On the other hand, study participants who were allowed to nap while on the data-entry job did fare better in several measured categories.
“In contrast to the night sleep intervention, we find clear evidence of naps improving a range of outcomes, including their productivity, their cognitive function, and their psychological well-being, as well as some evidence on savings,” Schilbach says. “These two interventions have different effects.”
That said, naps only increased total income when compared to workers who took a break instead. Naps did not increase the total income of workers — nappers were more productive per minute worked but spent less time actually working.

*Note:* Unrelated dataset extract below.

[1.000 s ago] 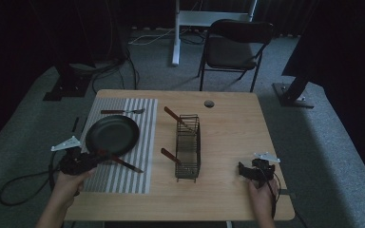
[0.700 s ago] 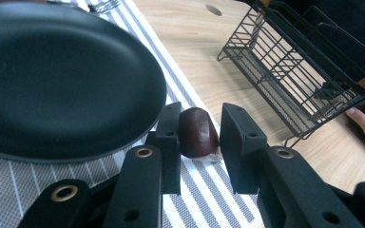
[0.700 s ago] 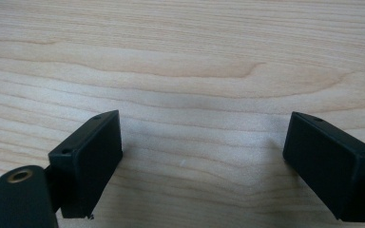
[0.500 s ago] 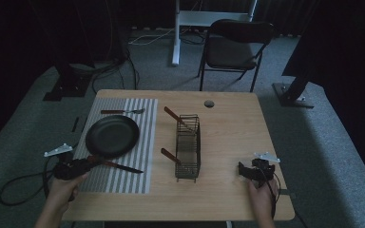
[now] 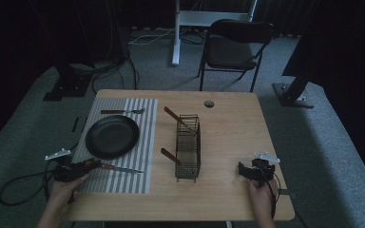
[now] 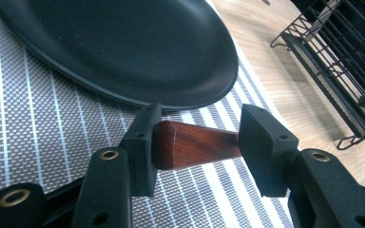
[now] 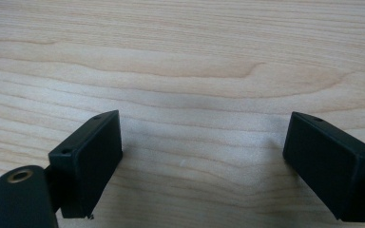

“It’s not the case that naps just pay for themselves,” Schilbach says. “People don’t actually stay longer in the office when they nap, presumably because they have other things to do, such as taking care of their families. If people nap for about half an hour, their hours worked falls by almost half an hour, almost a one-to-one ratio, and as a result, people’s earnings in that group are lower.”
Valuing sleep as an end in itself
Schilbach says he hopes that other researchers will dig into some of the further questions the study raises. Further work, for instance, could attempt to change the sleeping circumstances of low-income workers to see if better sleep quality, not just increased sleep quantity, makes a difference.
Schilbach also suggests it may be important to better understand the psychological challenges the poor face when it comes to sleep.
“Being poor is very stressful, and that might interfere with people’s sleep,” he notes. “Addressing how environmental and psychological factors affect sleep quality is something worth examining.”
Moreover, using actigraph technology and other devices, Schilbach notes, it should be possible to generate in increased number of studies that capture people’s sleep patterns in their normal home environments, not just medical settings.
“There’s not a lot of work studying people’s sleep in their everyday lives,” Schilbach says. “And I really hope people will study sleep more in developing countries and poor countries, focusing on outcomes that people value.”
For his part, Schilbach says he is interested in continuing work on sleep that is set in the U.S., not just in India, where he has conducted much of his research. In any setting, he says, we should take the issue of sleep seriously as an element of anti-poverty research and public policy — and as an important element of well-being in its own right.
“Sleep might be important as an avenue for improved productivity or other types of choices people make,” Schilbach says. “But I think a good night’s sleep is also important in and of itself. We should value being able to afford to sleep well and not be worried at night. Poverty indices are about income and material consumption. But now that we can measure sleep better, a good night’s sleep should be part of a more comprehensive measure of people’s well-being. I hope that’s where we’re going eventually.”